• After 15+ years, we've made a big change: Android Forums is now Early Bird Club. Learn more here.

Help 3D camera speculations: what new possibilities?

Why is it that you have a camera capable of capturing approx 25-30 frames per second for video but not able to take individual pictures at that rate? Is it just that the write time for new files for each photo is slow?

Its not so much the write time for a new file is slow as it is for the large difference in size of video vs 30fps pics.

Better phones will record 1080p30 (around 2MPixels resolution per frame) at around 10-15Mbps. In comparison, If you wanted to take 30 8MPixel pics in a second you would have a bit-rate of (assuming 4MB per pic) 960Mbps.

You may have noticed that the resolution per frame for the pictures are only 4 times larger than the video but the bit-rate is much much more than 4 times larger. This is because each frame is much more compressed in video than it is for pictures.

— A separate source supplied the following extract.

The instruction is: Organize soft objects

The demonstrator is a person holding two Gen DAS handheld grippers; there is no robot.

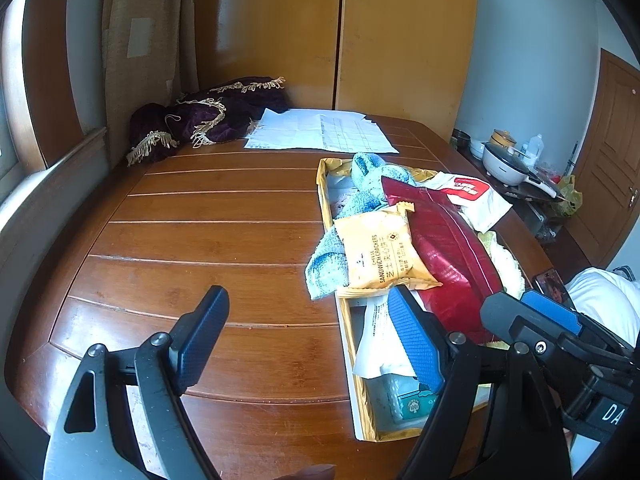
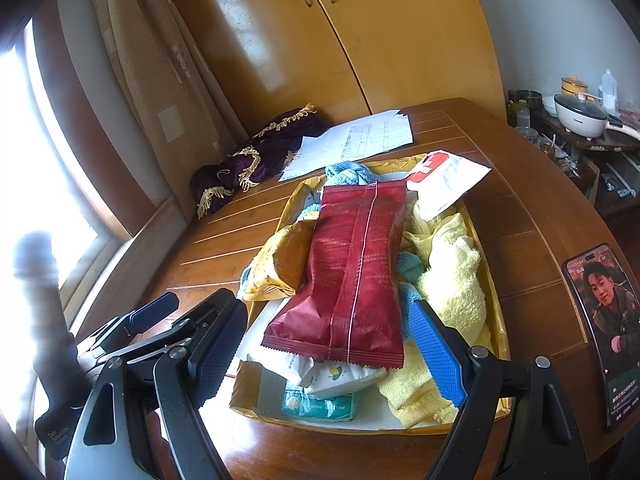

A transfer rate of 960Mbps is just not feasible.
 
Its not so much the write time for a new file is slow as it is for the large difference in size of video vs 30fps pics.

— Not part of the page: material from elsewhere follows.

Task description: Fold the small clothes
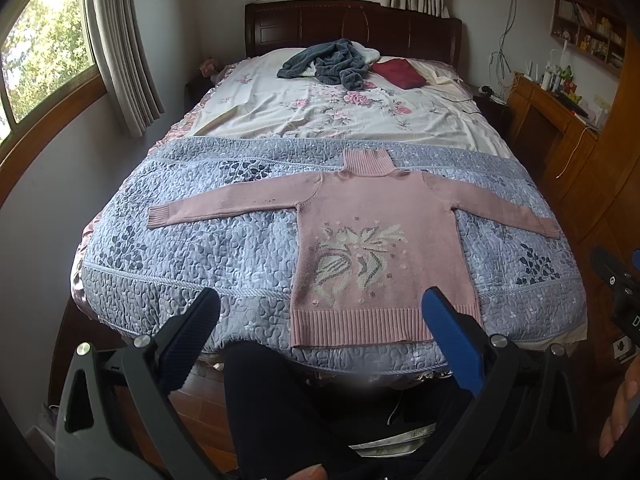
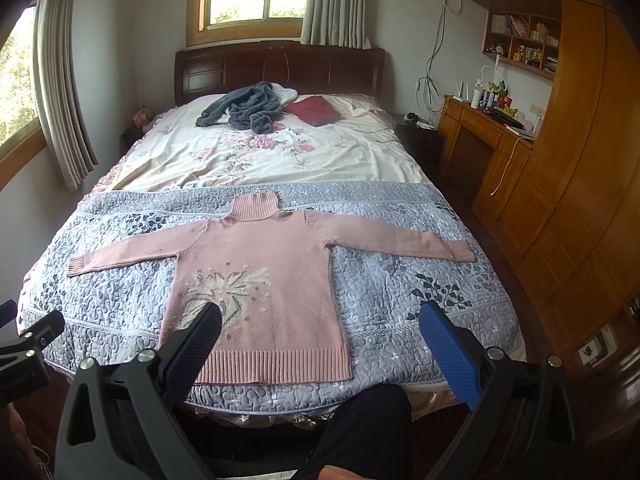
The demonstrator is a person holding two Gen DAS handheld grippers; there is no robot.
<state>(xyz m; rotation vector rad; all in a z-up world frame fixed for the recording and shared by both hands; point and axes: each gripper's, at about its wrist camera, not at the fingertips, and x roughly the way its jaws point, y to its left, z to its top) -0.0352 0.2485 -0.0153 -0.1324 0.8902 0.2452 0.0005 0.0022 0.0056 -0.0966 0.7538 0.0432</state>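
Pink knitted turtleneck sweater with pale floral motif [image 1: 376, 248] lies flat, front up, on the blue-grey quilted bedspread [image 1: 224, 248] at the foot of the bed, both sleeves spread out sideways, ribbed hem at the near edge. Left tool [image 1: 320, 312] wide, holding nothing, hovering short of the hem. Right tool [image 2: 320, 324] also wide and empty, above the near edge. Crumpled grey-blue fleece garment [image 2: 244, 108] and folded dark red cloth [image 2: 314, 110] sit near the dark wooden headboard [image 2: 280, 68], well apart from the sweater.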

Better phones will record 1080p30 (around 2MPixels resolution per frame) at around 10-15Mbps. In comparison, If you wanted to take 30 8MPixel pics in a second you would have a bit-rate of (assuming 4MB per pic) 960Mbps.

You may have noticed that the resolution per frame for the pictures are only 4 times larger than the video but the bit-rate is much much more than 4 times larger. This is because each frame is much more compressed in video than it is for pictures.

A transfer rate of 960Mbps is just not feasible.

So, in essence, it would be better to have an app that can just extract frames from the video as opposed to trying to capture individual photos? I wonder if someone has done that.

Or, alternately, maybe an app that takes pics at a lower quality, but higher rate of fire so to speak.

Or am I just talking nonsense here? I really don't use a camera much, but am intrigued at the possibilities surrounding the dual cameras.
 
So, in essence, it would be better to have an app that can just extract frames from the video as opposed to trying to capture individual photos? I wonder if someone has done that.

Or, alternately, maybe an app that takes pics at a lower quality, but higher rate of fire so to speak.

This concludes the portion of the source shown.